* _Data below_
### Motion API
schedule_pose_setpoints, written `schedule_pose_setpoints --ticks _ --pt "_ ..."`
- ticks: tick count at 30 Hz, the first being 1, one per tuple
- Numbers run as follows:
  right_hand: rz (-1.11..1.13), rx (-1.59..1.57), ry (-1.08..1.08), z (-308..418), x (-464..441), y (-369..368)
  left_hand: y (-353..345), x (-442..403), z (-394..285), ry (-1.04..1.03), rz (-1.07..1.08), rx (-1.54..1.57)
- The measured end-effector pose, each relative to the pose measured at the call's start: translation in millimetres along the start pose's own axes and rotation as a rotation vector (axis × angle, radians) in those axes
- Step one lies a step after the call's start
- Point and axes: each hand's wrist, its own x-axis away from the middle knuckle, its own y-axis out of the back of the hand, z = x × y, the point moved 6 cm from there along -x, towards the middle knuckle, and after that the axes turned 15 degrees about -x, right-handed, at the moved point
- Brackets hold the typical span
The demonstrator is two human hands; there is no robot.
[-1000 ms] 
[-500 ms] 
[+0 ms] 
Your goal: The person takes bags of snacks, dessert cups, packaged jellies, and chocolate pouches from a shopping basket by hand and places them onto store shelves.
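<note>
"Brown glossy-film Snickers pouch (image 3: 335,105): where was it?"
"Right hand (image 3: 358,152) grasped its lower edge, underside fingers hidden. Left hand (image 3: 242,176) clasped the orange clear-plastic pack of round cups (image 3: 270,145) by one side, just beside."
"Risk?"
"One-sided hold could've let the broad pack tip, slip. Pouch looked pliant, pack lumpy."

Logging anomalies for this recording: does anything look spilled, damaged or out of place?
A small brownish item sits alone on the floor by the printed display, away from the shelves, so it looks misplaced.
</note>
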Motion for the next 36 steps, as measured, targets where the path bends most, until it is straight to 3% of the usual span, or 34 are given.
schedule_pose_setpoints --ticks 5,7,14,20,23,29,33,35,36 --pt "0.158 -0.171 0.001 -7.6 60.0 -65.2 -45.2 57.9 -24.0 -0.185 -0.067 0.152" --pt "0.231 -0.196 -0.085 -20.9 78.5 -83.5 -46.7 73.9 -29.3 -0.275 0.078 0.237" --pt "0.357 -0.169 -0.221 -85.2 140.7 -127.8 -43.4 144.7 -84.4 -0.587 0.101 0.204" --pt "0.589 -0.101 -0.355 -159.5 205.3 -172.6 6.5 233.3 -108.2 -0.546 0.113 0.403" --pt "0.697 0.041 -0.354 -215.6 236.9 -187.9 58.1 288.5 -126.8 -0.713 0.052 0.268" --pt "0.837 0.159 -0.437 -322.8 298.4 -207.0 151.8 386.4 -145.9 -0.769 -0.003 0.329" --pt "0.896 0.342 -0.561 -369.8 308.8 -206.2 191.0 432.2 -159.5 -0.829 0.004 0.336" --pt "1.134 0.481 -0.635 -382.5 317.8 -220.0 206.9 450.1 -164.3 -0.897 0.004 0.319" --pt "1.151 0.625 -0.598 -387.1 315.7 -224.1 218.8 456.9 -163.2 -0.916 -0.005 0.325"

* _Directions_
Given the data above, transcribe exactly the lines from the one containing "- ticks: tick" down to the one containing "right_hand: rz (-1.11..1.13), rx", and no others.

* _Result below_
- ticks: tick count at 30 Hz, the first being 1, one per tuple
- Numbers run as follows:
  right_hand: rz (-1.11..1.13), rx (-1.59..1.57), ry (-1.08..1.08), z (-308..418), x (-464..441), y (-369..368)

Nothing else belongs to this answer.